→ Problem
Would you transcribe the whole listing exactly, minus its pictures?

→ Raw data
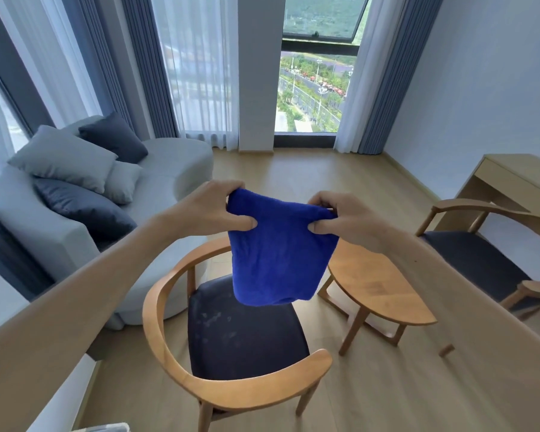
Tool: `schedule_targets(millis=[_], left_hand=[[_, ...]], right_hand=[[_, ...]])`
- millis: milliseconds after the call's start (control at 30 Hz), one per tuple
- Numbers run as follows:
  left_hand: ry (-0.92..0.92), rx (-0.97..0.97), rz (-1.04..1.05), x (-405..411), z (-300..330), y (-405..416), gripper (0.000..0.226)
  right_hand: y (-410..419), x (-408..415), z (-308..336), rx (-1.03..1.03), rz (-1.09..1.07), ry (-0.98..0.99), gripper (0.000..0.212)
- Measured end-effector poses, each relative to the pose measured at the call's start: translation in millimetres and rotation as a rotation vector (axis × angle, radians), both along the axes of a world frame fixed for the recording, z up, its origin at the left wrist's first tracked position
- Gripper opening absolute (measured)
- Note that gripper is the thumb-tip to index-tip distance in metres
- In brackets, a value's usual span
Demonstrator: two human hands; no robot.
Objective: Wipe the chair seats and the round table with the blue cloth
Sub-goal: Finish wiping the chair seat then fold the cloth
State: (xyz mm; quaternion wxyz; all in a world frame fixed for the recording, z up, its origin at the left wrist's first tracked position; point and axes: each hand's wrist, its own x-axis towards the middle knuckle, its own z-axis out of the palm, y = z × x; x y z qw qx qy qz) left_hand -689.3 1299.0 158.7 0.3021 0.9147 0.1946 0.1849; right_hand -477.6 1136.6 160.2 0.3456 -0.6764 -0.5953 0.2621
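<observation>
Both hands pinch the cloth (281, 251) by its top edge, left hand (212, 210) and right hand (343, 219) at either corner. It hangs folded in the air above the near chair (231, 332), long axis left to right. Wiping seems not yet begun; next, lower it onto the dusty seat (247, 338), then the desk (378, 288) and far chair (474, 257).

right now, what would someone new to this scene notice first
The blue cloth stands out first, held up mid-frame by its top edge, with the left hand and right hand each pinching a corner. Right below it is a wooden chair with a dark seat showing pale smudges. A round table stands just to its right.
</observation>
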Motion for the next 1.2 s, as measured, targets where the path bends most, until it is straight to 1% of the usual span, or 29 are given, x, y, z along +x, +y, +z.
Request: schedule_targets(millis=[67, 100, 167, 200, 233, 267, 300, 333, 367, 433, 467, 533, 600, 700, 867, 1033, 1100, 1200], left_hand=[[-0.056, -0.093, 0.028, 3, -11, 0, 0.040], [-0.098, -0.149, 0.037, 4, -15, 0, 0.042], [-0.193, -0.343, 0.036, 7, -26, 2, 0.058], [-0.224, -0.453, 0.056, 8, -31, 3, 0.059], [-0.235, -0.541, 0.080, 10, -36, 3, 0.051], [-0.227, -0.587, 0.097, 12, -40, 3, 0.037], [-0.209, -0.609, 0.097, 13, -44, 3, 0.025], [-0.196, -0.634, 0.078, 16, -49, 1, 0.019], [-0.189, -0.668, 0.049, 18, -53, -1, 0.020], [-0.182, -0.737, -0.015, 24, -63, -6, 0.029], [-0.180, -0.742, -0.037, 27, -68, -9, 0.033], [-0.160, -0.700, -0.067, 34, -77, -15, 0.035], [-0.156, -0.640, -0.081, 41, -86, -19, 0.030], [-0.139, -0.577, -0.115, 49, -94, -21, 0.025], [-0.042, -0.638, -0.119, 60, -106, -19, 0.031], [0.071, -0.589, -0.028, 75, -125, -16, 0.033], [0.119, -0.556, 0.022, 83, -133, -10, 0.030], [0.146, -0.582, 0.123, 89, -145, 3, 0.025]], right_hand=[[2, -3, -3, 0.021, -0.042, 0.012, 0.022], [3, -4, -4, 0.032, -0.061, 0.004, 0.023], [3, -4, -7, 0.038, -0.089, -0.013, 0.026], [2, -5, -9, 0.035, -0.098, -0.012, 0.027], [1, -5, -12, 0.033, -0.110, -0.011, 0.027], [-1, -5, -16, 0.038, -0.124, -0.016, 0.026], [-3, -6, -19, 0.050, -0.139, -0.029, 0.024], [-5, -6, -23, 0.061, -0.156, -0.041, 0.022], [-8, -5, -27, 0.067, -0.170, -0.051, 0.021], [-16, -2, -35, 0.053, -0.197, -0.059, 0.026], [-21, 1, -37, 0.035, -0.209, -0.058, 0.027], [-29, 7, -44, -0.017, -0.228, -0.066, 0.022], [-36, 12, -51, -0.049, -0.240, -0.064, 0.015], [-44, 18, -61, -0.068, -0.253, 0.009, 0.015], [-44, 36, -86, -0.109, -0.234, 0.092, 0.015], [-22, 65, -121, -0.166, -0.183, 0.103, 0.015], [-5, 79, -133, -0.195, -0.125, 0.106, 0.015], [27, 97, -149, -0.236, -0.005, 0.071, 0.018]])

→ Result of the exercise
Tool: `schedule_targets(millis=[_], left_hand=[[_, ...]], right_hand=[[_, ...]])`
- millis: milliseconds after the call's start (control at 30 Hz), one per tuple
- Numbers run as follows:
  left_hand: ry (-0.92..0.92), rx (-0.97..0.97), rz (-1.04..1.05), x (-405..411), z (-300..330), y (-405..416), gripper (0.000..0.226)
  right_hand: y (-410..419), x (-408..415), z (-308..336), rx (-1.03..1.03), rz (-1.09..1.07), ry (-0.98..0.99), gripper (0.000..0.212)
- Measured end-effector poses, each relative to the pose measured at the call's start: translation in millimetres and rotation as a rotation vector (axis × angle, radians), both along the axes of a world frame fixed for the recording, z up, its origin at the left wrist's first tracked position
- Gripper opening absolute (measured)
- Note that gripper is the thumb-tip to index-tip distance in metres
- In brackets, a value's usual span
Demonstrator: two human hands; no robot.
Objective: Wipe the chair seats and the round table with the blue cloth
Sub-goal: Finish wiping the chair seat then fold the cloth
State: (xyz mm; quaternion wxyz; all in a world frame fixed for the recording, z up, its origin at the left wrist's first tracked position; point and axes: each hand's wrist, its own x-axis towards the middle knuckle, its own z-axis out of the palm, y = z × x; x y z qw qx qy qz) left_hand -689.3 1299.0 158.7 0.3021 0.9147 0.1946 0.1849; right_hand -477.6 1136.6 160.2 0.3456 -0.6764 -0.5953 0.2621
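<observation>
Both hands pinch the cloth (281, 251) by its top edge, left hand (212, 210) and right hand (343, 219) at either corner. It hangs folded in the air above the near chair (231, 332), long axis left to right. Wiping seems not yet begun; next, lower it onto the dusty seat (247, 338), then the desk (378, 288) and far chair (474, 257).

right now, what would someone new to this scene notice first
The blue cloth stands out first, held up mid-frame by its top edge, with the left hand and right hand each pinching a corner. Right below it is a wooden chair with a dark seat showing pale smudges. A round table stands just to its right.
</observation>
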Motion for the next 1.2 s, as measured, targets where the path bends most, until it is straight to 1% of the usual span, or 29 are given, x, y, z along +x, +y, +z.
Request: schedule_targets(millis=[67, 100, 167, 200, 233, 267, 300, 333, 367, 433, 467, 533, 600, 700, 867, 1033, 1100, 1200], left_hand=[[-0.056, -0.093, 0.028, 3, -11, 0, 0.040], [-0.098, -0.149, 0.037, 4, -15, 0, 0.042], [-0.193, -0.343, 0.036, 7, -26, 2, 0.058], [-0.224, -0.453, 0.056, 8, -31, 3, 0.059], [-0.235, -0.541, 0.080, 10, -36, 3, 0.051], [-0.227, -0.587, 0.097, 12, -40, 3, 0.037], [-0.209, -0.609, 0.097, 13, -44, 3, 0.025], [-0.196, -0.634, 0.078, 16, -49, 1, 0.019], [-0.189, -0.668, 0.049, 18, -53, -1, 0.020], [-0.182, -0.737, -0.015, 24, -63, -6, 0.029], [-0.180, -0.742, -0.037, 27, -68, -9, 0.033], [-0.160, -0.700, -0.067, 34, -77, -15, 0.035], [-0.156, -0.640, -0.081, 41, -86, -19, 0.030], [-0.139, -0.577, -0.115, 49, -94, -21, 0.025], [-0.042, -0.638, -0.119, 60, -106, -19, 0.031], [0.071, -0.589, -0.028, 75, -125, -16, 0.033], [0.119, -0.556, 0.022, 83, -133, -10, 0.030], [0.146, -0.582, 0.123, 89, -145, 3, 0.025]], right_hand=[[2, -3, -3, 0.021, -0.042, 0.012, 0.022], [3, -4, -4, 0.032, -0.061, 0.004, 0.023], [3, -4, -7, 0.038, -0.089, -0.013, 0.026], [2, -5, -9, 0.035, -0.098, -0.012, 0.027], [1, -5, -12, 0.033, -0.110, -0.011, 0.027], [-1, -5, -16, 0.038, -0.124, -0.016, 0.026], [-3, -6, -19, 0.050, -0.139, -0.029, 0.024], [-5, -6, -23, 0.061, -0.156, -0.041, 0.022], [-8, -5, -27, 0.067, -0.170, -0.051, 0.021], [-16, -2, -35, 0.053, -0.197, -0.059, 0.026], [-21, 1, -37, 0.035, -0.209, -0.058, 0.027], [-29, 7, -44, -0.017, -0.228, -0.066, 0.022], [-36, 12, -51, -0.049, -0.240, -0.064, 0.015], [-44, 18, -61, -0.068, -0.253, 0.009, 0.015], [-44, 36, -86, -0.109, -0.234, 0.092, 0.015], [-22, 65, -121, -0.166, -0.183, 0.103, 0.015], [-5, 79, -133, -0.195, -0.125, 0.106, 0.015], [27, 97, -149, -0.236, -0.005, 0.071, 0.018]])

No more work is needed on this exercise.